I am in the process of developing the installation to a point where the installation can be transported easily, and I plan to use laser cutting and 3D building techniques to achieve this. I am passionate about keeping techniques and processes as accessible as possible, in all areas of my work, so the finished design will consider this.
What was the main motivation behind your application to the LCN programme?
I participated in a LCN programme at Four Corners Film, which led me to develop a photographic project on how the materiality of analogue photography processes can affect our reading of an image. I used NASA images and printed these as photopolymer photogravure. I found the workshops extremely useful, and met a lot of interesting people on the programme.
When I saw the LCN programme advertised, I wanted to apply as SPACE has a wonderful reputation for demonstrating how technological processes can be used in contemporary art. I craved mentorship from people who not only know about science and technology, but also how to present it in a way that is interesting and dynamic.
I also wanted to share ideas with a big group of artists! I have found it very inspiring to meet regularly with people working in a wide variety of fields, trying out new techniques.

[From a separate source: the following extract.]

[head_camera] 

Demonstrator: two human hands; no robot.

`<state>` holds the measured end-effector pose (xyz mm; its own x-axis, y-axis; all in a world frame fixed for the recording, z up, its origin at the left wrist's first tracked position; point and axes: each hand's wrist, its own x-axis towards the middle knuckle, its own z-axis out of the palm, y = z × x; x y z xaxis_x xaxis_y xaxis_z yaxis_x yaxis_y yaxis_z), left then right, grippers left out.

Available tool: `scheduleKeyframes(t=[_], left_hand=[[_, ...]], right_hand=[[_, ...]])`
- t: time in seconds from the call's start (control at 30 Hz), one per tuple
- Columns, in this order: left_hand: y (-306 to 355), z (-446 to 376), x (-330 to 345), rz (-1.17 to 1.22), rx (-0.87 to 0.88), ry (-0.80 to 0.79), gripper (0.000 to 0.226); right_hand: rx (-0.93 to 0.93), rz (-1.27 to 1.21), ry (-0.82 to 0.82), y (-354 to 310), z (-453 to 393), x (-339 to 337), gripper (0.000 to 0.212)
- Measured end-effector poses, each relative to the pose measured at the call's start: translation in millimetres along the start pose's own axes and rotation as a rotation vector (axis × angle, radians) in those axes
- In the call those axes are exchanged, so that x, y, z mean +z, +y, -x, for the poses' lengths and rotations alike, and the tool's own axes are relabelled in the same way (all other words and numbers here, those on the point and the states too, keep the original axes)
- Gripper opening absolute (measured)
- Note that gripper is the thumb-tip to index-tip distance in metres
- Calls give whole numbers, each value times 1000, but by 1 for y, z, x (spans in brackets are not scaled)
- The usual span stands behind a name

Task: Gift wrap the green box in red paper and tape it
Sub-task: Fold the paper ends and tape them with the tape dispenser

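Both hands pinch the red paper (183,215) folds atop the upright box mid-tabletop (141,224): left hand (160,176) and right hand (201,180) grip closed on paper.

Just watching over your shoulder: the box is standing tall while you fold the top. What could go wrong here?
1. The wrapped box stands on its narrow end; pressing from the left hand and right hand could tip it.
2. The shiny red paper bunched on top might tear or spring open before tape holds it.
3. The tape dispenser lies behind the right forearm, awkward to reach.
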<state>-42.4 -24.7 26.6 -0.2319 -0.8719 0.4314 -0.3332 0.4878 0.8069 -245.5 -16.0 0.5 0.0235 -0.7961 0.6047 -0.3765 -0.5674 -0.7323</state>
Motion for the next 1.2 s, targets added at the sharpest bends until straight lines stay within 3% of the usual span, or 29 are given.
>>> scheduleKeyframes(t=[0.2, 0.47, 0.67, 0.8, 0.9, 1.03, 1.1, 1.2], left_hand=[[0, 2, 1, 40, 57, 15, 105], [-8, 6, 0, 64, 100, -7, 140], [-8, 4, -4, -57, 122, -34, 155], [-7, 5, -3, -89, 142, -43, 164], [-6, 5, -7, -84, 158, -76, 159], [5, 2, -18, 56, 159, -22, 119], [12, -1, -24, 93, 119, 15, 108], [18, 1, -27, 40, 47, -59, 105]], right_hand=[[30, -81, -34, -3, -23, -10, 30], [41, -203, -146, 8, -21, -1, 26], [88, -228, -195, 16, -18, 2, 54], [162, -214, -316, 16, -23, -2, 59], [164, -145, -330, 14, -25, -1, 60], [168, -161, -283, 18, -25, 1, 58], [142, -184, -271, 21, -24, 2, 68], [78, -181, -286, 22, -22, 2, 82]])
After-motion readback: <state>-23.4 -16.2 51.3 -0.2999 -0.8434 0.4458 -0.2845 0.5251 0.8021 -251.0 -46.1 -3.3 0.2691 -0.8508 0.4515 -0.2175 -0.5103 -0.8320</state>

What is the most useful advice or tips you’ve been given on the programme so far?
Even though I came in with a particular project in mind, I have been encouraged to see how the project fits into my practice as a whole. For example, I do a lot of participatory projects and curating, and through 1-2-1 sessions I have realised the importance of why I do these things. In my arts practice, I demonstrate how it is possible to “interact” or “come into contact” with celestial objects – whether that is through analogue photographs of stars, etchings with meteorite prints or installations with pulsar data. In curating, I do this as well – through organising accessible arts-based events that encourage people to look through telescopes and visit dark sky areas.
I have also received a lot of practical advice in terms of building as well as documenting my installation.
What plans do you have after participating with LCN?
The “Pulsar Oscillograph” project forms part of the part-time practice based PhD I am undertaking at the Royal College of Art, so I will be continuing to experiment with what I call “celestographs”. I am using the etymological structure of the word “photograph” (light writing) to describe images or recordings that are caused by something outside of Earth’s atmosphere. “Celestograph” roughly translates to “drawing from the heavens”.
I also plan to develop the installation to visualise data from a dark matter laboratory for the Laboratory of Dark Matters exhibition at Guest Projects in April 2017. This time the data has been given to me as a text file, so I will be converting this to audio myself.
I am also planning for my first ever solo show in London, which is planned for January 2018.